A NATURAL HISTORY OF MUSTIQUE
The only place to read a Patrick O'Brian novel is lounging in the mizzen top of a brig like Astrid. Nowhere else can a landsman keep track of what the man is talking about. Running down the Windward Islands from English Harbor to Fort De France, I glanced up to spy that the nearest volcanic peak semed to be greenly shivvering. So I put down The Nutmeg Of Consolation and swung from the mainyard garnet 'neath the futtocks to the quarterdeck ratlines to go check the synthetic aperture radar--with a nightmare rig like Astrid's you want plenty of post-modern Nav gear, wired all Bristol-fashion.
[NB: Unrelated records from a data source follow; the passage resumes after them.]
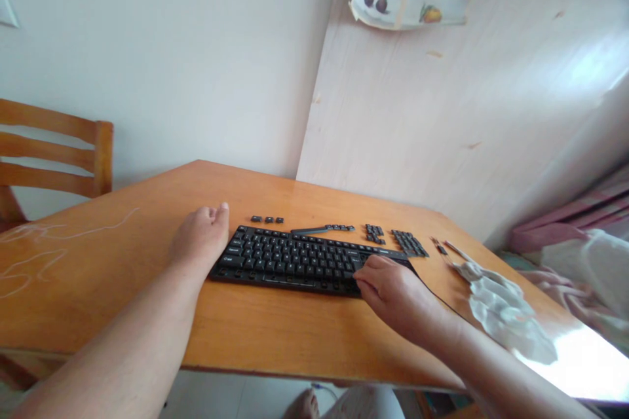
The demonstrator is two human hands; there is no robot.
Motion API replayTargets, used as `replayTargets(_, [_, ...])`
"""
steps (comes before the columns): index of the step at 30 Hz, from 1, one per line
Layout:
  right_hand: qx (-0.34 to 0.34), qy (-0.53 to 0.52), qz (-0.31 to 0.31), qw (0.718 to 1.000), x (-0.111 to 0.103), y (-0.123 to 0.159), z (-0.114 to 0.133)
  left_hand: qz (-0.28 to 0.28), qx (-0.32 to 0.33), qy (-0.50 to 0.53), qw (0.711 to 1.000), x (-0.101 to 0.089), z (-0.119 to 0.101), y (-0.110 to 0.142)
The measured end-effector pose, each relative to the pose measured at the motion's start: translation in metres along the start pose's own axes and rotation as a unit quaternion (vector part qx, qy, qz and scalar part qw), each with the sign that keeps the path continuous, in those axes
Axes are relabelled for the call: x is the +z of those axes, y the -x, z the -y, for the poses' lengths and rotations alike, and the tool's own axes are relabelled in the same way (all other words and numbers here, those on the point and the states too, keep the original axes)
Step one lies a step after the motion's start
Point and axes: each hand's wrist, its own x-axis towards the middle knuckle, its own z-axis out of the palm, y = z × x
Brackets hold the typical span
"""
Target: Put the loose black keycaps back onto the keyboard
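Note:
A black keyboard (295, 262) lies on the wooden table, with bare slots along its bottom row and at its right part. My left hand (201, 236) is closed beside the keyboard's left end, thumb raised; its curled fingers are mostly hidden. Over the right part of the keyboard, my right hand (396, 288) has its fingers pinched together, and what they hold, if anything, is hidden. Behind the keyboard lie three loose keycaps (269, 219), a long spacebar keycap (309, 231), a short row of keycaps (340, 228), a small keycap group (374, 234) and a larger keycap block (409, 243).
A crumpled whitish plastic bag (506, 314) sits at the table's right, near a thin pen-like stick (457, 250). White string (98, 230) trails on the left of the table (255, 334). A wooden chair (101, 157) stands far left; walls rise behind.

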Motion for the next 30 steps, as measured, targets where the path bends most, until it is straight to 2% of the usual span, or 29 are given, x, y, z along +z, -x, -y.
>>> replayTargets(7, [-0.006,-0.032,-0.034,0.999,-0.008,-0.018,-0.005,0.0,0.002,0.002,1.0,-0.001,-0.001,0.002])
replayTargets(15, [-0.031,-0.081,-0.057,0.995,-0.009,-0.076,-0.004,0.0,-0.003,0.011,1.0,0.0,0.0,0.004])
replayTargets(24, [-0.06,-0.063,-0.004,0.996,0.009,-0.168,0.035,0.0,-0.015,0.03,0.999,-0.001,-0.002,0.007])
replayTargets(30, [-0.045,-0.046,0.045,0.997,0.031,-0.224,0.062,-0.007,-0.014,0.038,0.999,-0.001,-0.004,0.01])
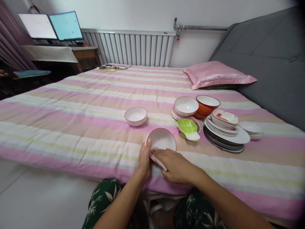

Sure enough, the williwaw rustling the cane fields of Martinique's Mont Pelee' was reaching across the sea-- it was time to shorten sail. From meteorology to ornithology and mineralogy, there's no avoiding natural history cruising the Caribbean. On land and under water , much of it is delightful ; but while Captain Raul King of Bequia once declared " Nothing in this sea will harm you", you do need to know enough not to grab the fire coral , poke the sea urchins , or steer afoul of its underwater volcano.
With so much to oogle, the naturally curious visitor might well need A Natural History Handbook to seek out, and sort out all the beautiful creatures, lovely corals, and sparking mineral veins. So I helped write one.